Problem statement: Somewhere below is a line with "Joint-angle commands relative" and, later, a line with "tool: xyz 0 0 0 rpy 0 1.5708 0"; repeat those two lines and all the lines between them, exactly as they are.

Recorded information:
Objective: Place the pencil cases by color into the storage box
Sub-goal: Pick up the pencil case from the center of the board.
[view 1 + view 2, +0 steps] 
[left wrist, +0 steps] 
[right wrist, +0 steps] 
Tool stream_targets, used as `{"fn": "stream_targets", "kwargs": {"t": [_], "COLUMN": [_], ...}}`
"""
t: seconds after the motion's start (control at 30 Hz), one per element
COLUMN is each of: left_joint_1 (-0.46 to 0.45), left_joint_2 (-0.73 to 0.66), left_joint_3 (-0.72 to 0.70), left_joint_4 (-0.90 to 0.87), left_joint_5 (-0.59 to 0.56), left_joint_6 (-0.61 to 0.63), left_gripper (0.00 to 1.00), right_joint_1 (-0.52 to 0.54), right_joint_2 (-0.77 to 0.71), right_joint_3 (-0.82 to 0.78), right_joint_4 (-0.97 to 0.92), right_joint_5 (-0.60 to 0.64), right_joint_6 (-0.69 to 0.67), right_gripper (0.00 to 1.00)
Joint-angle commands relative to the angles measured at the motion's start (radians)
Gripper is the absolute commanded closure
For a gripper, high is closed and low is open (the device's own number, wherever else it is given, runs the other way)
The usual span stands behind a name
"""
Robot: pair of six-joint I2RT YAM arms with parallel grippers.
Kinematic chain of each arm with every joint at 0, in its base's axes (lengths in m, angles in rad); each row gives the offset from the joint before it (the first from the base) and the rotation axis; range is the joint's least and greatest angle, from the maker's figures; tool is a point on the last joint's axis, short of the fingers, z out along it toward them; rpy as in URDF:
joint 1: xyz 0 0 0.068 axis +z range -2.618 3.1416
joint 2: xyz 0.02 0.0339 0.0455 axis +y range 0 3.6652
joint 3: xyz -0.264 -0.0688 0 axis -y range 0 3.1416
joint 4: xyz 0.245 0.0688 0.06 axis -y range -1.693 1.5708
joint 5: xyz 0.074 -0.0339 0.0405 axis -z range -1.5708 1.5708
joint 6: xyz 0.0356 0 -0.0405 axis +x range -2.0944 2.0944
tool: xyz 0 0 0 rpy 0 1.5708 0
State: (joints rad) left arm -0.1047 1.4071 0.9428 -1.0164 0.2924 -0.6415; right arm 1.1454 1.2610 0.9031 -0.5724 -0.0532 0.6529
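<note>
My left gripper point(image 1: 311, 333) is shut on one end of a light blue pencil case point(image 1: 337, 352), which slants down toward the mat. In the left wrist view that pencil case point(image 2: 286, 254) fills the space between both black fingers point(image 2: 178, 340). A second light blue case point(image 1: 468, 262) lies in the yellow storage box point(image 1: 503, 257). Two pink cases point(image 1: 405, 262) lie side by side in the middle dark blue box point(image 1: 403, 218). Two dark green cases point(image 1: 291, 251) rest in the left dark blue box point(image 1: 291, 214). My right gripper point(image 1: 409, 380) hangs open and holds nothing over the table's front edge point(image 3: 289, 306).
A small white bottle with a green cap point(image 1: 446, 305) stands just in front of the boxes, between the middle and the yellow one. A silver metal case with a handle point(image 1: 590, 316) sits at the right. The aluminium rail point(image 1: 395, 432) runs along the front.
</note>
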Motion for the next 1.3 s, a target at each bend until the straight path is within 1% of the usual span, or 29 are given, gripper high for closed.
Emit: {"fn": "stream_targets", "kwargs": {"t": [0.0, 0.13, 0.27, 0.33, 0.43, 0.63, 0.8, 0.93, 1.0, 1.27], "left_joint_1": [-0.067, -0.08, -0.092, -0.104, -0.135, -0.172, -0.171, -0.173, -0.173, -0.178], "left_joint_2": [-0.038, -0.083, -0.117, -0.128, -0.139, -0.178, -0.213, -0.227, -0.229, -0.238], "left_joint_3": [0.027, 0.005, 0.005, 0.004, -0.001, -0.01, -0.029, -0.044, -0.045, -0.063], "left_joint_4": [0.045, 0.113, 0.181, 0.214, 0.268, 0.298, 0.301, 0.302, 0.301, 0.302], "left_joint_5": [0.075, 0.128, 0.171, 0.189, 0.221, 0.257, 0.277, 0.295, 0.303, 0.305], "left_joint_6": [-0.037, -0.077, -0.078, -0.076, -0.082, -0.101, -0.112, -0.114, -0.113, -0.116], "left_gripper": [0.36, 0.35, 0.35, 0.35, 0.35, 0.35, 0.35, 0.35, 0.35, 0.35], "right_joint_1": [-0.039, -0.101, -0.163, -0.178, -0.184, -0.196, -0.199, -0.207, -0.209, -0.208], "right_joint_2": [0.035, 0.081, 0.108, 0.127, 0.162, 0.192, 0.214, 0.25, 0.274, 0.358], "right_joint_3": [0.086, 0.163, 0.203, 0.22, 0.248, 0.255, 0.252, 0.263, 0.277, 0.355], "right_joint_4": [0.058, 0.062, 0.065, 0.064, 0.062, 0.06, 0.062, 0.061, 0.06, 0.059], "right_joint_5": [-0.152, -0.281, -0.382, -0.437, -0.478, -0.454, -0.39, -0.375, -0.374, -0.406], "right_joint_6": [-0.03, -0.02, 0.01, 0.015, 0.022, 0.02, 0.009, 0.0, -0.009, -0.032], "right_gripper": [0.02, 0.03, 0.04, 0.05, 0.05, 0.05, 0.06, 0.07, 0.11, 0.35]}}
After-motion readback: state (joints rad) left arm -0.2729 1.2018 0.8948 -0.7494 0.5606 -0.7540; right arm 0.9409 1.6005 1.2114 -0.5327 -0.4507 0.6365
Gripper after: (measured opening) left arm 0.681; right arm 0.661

Written answer:
Joint-angle commands relative to the angles measured at the motion's start (radians)
Gripper is the absolute commanded closure
For a gripper, high is closed and low is open (the device's own number, wherever else it is given, runs the other way)
The usual span stands behind a name
"""
Robot: pair of six-joint I2RT YAM arms with parallel grippers.
Kinematic chain of each arm with every joint at 0, in its base's axes (lengths in m, angles in rad); each row gives the offset from the joint before it (the first from the base) and the rotation axis; range is the joint's least and greatest angle, from the maker's figures; tool is a point on the last joint's axis, short of the fingers, z out along it toward them; rpy as in URDF:
joint 1: xyz 0 0 0.068 axis +z range -2.618 3.1416
joint 2: xyz 0.02 0.0339 0.0455 axis +y range 0 3.6652
joint 3: xyz -0.264 -0.0688 0 axis -y range 0 3.1416
joint 4: xyz 0.245 0.0688 0.06 axis -y range -1.693 1.5708
joint 5: xyz 0.074 -0.0339 0.0405 axis -z range -1.5708 1.5708
joint 6: xyz 0.0356 0 -0.0405 axis +x range -2.0944 2.0944
tool: xyz 0 0 0 rpy 0 1.5708 0

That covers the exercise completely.